___ Given material
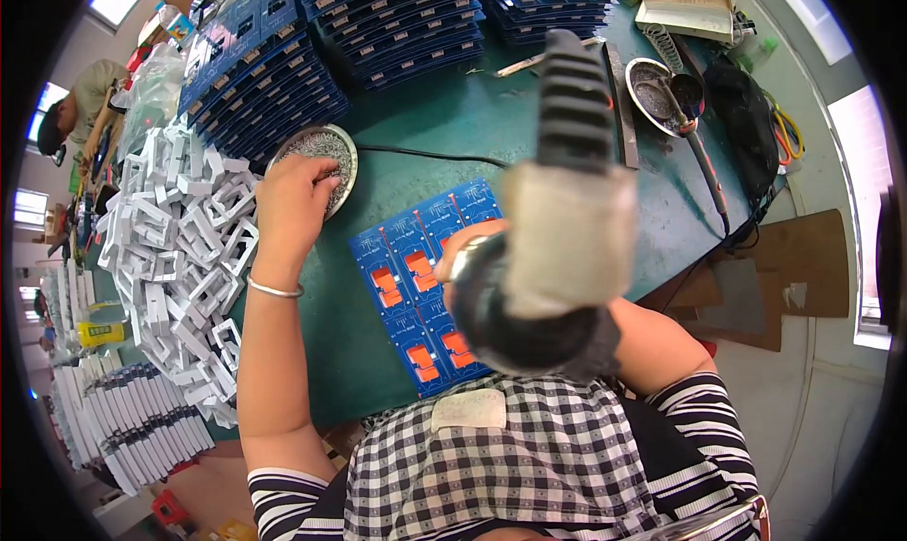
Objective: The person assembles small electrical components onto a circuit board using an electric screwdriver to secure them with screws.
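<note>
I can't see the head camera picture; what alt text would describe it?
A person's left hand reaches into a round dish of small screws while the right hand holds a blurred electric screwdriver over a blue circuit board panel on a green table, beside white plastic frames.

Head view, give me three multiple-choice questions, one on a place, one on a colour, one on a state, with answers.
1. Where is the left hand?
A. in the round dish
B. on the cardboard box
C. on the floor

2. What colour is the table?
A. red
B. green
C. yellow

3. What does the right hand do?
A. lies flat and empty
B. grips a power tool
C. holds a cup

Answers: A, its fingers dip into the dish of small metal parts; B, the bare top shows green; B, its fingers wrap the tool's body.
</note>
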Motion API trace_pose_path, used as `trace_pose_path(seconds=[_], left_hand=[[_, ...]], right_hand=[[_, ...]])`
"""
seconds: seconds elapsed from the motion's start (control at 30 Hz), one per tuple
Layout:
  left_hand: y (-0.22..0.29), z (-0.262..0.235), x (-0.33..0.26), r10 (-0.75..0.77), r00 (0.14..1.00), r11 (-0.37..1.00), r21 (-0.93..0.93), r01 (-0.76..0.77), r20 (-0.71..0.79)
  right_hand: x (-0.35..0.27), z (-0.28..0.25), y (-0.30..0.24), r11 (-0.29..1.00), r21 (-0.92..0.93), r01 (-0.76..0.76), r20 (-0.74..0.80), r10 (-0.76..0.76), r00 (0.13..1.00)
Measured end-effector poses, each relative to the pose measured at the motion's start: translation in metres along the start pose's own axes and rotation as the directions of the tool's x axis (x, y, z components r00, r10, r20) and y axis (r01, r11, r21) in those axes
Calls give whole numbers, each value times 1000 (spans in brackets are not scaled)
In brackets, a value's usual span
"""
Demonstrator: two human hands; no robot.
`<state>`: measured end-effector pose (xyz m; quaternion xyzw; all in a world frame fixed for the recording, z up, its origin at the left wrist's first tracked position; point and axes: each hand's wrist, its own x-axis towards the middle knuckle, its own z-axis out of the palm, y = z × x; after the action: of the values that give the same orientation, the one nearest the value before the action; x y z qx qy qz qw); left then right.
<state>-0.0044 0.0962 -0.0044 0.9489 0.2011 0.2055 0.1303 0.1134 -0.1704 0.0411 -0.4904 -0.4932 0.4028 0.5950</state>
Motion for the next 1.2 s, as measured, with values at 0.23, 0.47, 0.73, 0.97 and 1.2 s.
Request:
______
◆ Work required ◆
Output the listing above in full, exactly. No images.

◆ Answer to this exercise ◆
Objective: The person assembles small electrical components onto a circuit board using an electric screwdriver to secure them with screws.
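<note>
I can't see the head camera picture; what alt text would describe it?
A person's left hand reaches into a round dish of small screws while the right hand holds a blurred electric screwdriver over a blue circuit board panel on a green table, beside white plastic frames.

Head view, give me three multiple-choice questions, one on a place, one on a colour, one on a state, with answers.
1. Where is the left hand?
A. in the round dish
B. on the cardboard box
C. on the floor

2. What colour is the table?
A. red
B. green
C. yellow

3. What does the right hand do?
A. lies flat and empty
B. grips a power tool
C. holds a cup

Answers: A, its fingers dip into the dish of small metal parts; B, the bare top shows green; B, its fingers wrap the tool's body.
</note>
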Motion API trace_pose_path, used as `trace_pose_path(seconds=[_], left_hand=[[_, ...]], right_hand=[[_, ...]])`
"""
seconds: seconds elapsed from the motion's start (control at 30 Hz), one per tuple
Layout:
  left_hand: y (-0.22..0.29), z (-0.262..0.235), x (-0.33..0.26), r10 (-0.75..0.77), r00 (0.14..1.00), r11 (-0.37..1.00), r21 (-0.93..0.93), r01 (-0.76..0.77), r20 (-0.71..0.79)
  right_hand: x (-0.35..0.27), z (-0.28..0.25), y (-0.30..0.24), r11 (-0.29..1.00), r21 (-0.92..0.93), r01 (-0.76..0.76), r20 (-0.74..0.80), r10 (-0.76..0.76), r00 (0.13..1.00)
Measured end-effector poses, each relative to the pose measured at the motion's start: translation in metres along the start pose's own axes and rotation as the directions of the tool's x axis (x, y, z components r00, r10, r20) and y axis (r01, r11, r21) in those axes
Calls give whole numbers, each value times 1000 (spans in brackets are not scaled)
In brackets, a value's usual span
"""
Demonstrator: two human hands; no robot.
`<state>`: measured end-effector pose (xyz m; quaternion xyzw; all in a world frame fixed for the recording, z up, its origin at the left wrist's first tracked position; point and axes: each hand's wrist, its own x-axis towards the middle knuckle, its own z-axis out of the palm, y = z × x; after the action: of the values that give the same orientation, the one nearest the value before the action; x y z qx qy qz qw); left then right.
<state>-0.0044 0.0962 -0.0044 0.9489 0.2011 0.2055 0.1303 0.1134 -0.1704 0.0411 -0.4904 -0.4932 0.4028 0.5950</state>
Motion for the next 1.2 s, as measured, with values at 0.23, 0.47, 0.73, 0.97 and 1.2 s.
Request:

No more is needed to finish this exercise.